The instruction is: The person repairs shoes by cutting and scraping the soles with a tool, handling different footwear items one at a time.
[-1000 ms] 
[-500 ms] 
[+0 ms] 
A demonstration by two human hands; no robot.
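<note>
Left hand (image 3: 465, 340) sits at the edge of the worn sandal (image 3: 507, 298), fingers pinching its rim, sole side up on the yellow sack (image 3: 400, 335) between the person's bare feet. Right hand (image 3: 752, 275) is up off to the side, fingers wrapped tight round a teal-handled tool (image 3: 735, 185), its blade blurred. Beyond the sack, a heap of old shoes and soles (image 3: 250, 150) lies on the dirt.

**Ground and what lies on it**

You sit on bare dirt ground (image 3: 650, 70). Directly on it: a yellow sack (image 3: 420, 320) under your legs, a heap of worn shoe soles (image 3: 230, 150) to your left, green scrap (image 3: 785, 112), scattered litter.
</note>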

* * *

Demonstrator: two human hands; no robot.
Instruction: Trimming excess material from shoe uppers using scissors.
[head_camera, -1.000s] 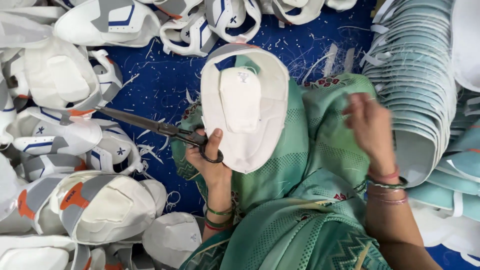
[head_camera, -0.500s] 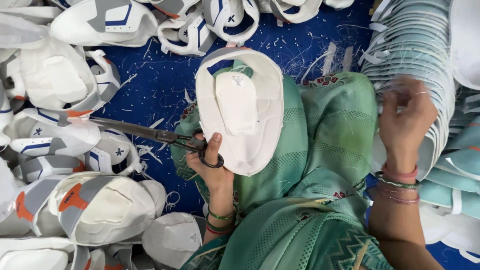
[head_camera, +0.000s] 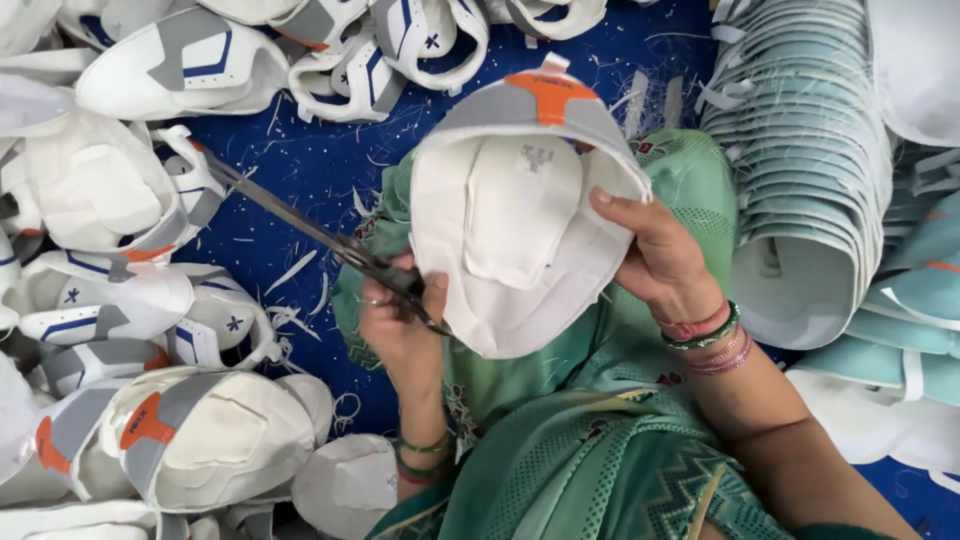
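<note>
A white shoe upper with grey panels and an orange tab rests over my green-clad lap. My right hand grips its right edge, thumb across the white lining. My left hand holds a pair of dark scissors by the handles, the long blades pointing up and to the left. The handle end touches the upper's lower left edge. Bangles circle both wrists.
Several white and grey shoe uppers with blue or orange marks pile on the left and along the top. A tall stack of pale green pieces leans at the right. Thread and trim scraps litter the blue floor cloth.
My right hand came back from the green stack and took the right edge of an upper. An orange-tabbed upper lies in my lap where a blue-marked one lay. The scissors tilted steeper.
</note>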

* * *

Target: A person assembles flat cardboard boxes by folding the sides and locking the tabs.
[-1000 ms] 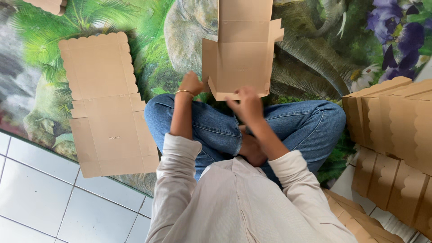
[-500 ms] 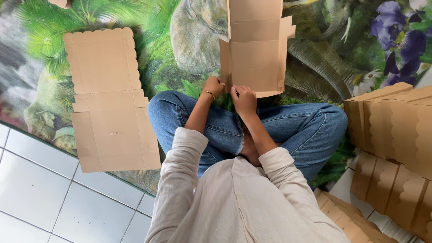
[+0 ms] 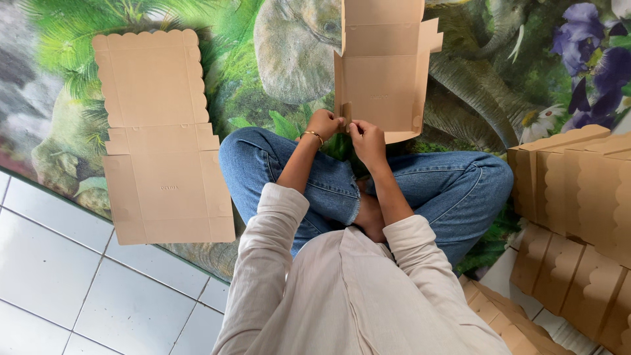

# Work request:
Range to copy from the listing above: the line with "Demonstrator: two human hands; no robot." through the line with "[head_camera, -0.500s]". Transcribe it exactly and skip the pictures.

# Finished task:
Demonstrator: two human hands; no robot.
Instruction: Trimming excess material from shoe uppers using scissors.
[head_camera, -1.000s] 
[head_camera, -0.500s] 

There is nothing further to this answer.